Rogers was convicted of a Class B misdemeanor, which is punishable by “(1) a fine not to exceed $2,000; (2) confinement in jail for a term not to exceed 180 days; or (3) both such fine and confinement.”
Rogers‘s construction of the statute ignores its plain language. Although the statute does not give a minimum amount for a fine or time of confinement, it does state that this offense is punishable by a fine or confinement or both. See
Rogers further argues that a new sentence will violate the prohibition against double jeopardy.
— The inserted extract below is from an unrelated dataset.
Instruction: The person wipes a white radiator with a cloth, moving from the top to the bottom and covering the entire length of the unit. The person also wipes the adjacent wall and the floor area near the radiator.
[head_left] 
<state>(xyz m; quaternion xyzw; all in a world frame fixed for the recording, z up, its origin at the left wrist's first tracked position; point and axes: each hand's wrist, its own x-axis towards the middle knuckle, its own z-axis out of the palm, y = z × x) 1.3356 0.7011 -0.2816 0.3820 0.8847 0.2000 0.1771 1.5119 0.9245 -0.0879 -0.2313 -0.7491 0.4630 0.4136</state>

But a void sentence that is below the minimum required by law does not violate the prohibition against double jeopardy. See Cooper v. State, 527 S.W.2d 898, 899 (Tex. Crim. App. 1975); Donnell v. State, 191 S.W.3d 864, 870 (Tex. App.—Waco 2006, no pet.). The original judgment, which imposed zero time and a zero fine, imposed no punishment at all. Because there was no punishment, there could be no violation of double jeopardy. See Ex parte Chappell, 959 S.W.2d 627, 629 (Tex. Crim. App. 1998) (en banc). Accordingly, the trial court properly denied the application for habeas relief.
We affirm the trial court‘s judgment.
Michael Massengale
Justice
Panel consists of Justices Massengale, Brown, and Huddle.
Do Not Publish.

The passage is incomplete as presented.